Jusqu'ici, je pensais qu'il fallait que je perde au moins une cuisse pour oser. Mais cette saison, ô stupeur et ravissement, je dis oui au short riquiqui et merci à J.LO, Beyoncé, Rihanna et autres décomplexantes égéries au popotin triomphant. Les fesses c'est chic!
J'invite trois copines à fêter la première soirée presque tiède, et goûter ma new salade très chic-très simple:
Quelques figues rôties coupées en quattre, hop, sur un matelas de roquette, une pincée de sel, vinaigre balsamique, copeaux de parmesan, mmm, bonheur!
Un soir de juin, vers 18 heures, une grande brune fait ses courses avec un oiseau perché sur son serre-tête (maiis non, pas un oiseau vivant!), et voici qu'un vent de poésie se met à souffler au rayon yaourts. Il faut toujours garder les yeux bien ouverts sur ces petites choses gracieuses qui surgissent sans prévenir et qui peuvent faire rayonner une (fin) de journée.
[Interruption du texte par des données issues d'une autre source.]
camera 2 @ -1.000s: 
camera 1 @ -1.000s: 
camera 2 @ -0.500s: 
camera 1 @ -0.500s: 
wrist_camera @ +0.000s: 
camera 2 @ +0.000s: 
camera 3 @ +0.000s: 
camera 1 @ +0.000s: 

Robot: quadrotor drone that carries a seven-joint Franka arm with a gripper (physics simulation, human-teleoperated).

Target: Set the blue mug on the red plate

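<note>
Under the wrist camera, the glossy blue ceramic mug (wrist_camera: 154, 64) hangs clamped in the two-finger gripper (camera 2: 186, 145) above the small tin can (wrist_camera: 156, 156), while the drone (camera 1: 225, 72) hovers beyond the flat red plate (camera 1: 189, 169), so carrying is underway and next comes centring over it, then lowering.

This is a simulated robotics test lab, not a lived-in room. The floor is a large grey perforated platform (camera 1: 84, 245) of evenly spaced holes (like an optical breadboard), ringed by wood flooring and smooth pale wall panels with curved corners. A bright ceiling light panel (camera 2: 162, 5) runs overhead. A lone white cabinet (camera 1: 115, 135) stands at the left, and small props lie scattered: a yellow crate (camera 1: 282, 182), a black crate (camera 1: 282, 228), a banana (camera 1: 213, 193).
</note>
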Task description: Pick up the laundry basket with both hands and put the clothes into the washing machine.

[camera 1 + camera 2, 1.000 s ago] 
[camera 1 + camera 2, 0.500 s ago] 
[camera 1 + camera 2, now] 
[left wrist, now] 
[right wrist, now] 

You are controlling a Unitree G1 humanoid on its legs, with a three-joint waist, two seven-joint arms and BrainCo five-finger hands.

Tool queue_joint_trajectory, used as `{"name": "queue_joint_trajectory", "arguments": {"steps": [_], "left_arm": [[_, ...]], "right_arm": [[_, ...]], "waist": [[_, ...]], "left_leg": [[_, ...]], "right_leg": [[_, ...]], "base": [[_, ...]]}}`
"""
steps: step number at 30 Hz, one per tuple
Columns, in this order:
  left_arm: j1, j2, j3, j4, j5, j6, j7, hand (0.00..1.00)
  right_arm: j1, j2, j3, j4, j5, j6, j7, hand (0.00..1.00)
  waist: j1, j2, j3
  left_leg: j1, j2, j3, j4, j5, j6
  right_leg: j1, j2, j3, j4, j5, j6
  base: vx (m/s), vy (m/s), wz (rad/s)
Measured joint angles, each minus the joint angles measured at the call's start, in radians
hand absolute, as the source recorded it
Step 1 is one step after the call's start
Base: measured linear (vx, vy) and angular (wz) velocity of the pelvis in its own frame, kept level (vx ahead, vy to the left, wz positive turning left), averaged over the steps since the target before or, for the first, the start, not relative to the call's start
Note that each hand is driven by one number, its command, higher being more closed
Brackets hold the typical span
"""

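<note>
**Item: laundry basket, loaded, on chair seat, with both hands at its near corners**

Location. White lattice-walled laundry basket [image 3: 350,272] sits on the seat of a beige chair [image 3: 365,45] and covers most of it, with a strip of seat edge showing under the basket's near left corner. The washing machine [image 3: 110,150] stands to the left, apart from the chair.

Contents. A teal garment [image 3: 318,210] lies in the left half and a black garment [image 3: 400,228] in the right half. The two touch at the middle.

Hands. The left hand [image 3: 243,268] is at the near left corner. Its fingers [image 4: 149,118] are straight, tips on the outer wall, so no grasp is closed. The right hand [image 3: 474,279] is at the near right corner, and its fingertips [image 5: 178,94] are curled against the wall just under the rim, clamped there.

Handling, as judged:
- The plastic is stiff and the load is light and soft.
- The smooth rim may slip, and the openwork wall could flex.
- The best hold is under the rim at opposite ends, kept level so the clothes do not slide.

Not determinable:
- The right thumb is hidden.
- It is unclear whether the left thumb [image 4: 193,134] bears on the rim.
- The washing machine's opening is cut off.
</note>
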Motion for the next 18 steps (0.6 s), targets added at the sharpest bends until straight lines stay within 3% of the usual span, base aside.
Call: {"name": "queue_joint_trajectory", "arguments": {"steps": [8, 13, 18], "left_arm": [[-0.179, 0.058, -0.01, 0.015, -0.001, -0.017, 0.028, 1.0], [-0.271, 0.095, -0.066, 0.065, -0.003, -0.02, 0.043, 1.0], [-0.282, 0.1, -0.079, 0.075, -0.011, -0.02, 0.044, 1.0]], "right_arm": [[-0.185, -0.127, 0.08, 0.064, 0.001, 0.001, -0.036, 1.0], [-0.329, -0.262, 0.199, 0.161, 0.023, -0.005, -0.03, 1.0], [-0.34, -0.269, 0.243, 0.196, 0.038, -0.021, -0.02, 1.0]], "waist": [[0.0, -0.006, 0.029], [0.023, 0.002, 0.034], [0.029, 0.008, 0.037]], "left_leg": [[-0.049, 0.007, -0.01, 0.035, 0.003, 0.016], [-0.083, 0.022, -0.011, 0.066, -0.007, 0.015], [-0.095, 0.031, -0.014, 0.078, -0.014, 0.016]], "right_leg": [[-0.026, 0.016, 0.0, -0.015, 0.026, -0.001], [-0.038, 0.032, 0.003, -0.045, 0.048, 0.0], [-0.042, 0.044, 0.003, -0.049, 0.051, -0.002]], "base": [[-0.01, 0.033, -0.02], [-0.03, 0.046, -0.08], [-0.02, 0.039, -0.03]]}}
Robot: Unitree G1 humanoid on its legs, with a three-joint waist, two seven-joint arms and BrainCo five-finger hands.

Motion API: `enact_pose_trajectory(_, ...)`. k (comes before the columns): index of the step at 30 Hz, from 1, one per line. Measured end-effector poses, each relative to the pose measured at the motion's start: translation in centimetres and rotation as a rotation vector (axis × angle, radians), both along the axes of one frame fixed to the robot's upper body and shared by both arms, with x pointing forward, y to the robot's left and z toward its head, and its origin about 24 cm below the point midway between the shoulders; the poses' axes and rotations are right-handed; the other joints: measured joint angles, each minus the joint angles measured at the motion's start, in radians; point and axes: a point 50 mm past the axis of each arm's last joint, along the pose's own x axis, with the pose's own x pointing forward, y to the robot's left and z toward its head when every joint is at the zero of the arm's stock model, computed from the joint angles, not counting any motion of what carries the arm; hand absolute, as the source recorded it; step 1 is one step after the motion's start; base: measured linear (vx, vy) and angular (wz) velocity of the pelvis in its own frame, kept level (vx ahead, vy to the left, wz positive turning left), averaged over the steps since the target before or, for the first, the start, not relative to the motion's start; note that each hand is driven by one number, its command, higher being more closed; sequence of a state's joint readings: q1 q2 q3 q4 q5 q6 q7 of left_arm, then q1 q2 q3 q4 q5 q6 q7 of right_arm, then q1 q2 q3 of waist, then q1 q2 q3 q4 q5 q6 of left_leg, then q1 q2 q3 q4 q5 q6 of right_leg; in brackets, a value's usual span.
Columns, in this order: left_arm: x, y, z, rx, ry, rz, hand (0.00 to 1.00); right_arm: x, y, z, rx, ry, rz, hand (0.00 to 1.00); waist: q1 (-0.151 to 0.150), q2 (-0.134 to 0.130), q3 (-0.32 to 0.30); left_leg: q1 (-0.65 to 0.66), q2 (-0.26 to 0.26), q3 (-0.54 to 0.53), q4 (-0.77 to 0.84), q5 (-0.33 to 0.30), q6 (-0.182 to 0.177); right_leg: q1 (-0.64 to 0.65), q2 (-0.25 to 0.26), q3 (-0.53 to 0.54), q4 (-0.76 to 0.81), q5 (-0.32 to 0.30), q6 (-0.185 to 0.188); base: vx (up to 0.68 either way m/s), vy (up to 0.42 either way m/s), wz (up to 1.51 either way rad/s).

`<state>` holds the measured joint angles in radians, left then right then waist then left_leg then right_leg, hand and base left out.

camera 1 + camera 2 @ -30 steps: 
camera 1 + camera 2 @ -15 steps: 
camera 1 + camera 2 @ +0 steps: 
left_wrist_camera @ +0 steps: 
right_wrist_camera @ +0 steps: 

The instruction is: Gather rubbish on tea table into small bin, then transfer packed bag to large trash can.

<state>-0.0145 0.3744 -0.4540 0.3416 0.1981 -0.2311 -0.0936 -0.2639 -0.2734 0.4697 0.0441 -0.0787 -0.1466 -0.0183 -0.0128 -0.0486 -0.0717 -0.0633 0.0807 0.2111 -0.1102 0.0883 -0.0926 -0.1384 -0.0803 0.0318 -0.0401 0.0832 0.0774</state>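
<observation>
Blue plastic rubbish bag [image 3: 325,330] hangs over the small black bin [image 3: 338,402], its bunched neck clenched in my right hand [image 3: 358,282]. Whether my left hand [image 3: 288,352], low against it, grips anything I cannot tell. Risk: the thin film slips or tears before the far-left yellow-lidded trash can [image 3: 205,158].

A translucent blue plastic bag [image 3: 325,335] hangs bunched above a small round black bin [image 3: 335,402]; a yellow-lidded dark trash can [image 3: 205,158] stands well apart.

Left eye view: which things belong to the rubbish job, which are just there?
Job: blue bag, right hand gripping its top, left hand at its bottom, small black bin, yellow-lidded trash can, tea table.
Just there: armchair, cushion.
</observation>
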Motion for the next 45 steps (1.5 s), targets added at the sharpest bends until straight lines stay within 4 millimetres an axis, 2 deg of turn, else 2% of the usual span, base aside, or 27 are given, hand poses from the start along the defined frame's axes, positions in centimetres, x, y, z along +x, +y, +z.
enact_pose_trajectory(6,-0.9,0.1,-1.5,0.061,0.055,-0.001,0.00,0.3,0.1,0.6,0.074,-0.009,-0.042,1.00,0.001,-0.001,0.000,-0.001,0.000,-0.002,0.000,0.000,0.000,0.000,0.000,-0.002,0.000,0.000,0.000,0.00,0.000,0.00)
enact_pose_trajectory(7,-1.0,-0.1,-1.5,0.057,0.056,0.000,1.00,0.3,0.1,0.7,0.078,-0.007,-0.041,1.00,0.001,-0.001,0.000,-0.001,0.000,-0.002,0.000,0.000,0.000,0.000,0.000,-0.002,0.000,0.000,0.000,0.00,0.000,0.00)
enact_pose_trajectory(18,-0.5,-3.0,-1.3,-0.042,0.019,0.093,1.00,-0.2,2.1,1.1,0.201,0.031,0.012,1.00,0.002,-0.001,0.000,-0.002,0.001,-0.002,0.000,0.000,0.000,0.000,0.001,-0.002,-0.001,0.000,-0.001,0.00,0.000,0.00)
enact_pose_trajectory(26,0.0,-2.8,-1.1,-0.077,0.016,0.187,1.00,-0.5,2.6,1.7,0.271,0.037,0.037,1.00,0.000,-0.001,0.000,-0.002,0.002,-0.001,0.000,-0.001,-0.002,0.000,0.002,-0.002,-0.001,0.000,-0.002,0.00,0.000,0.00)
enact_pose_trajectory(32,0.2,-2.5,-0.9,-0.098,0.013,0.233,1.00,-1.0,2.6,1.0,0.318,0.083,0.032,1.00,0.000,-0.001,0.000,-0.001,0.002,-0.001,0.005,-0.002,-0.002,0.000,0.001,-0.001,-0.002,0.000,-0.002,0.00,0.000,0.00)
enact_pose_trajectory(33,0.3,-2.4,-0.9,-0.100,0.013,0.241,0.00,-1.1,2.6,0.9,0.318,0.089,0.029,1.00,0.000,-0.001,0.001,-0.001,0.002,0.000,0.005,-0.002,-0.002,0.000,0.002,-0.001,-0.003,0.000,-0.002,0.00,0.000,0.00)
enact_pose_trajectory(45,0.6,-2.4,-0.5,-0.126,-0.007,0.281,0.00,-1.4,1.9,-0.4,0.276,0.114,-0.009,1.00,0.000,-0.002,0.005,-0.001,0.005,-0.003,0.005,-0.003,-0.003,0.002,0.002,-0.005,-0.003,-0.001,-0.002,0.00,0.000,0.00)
Groumpf, coincé dans la voiture par un lundi matin qui pleut. C'est le moment de tester le jeu magique. L'idée, c'est d'imaginer qu'au lieu d'être grises, noires ou blanc sale, les voitures sont rose malabar, mandarine givrée, bleu schtroumpf, vert gazon, lilas, corail ou jaune banane. On visualise la rue avec de nouvelles couleurs et, wâââh, joie!
Lu (et ça m'inspire)
" Après son départ, je reste assise devant ma tasse de thé vide. Il reste un mendiant, que je grignote par gourmandise avec les dents de devant, comme une souris. Changer le style du croquer dedans, c'est comme déguster un nouveau mets." (Muriel Barbery, "l'élégance du hérisson")
Vu (et ça m'enchante)
Chez bon (25 rue de la pompe, Paris), la nouvelle idée marrante de Philippe Starck: des miroirs flous. Ca embellit, le flou. Ca fait aussi prévention de l'alcool au volant, même si j'ai pas encore mon permis (Ouh là, chuis toute floue, j'arrête de boire!).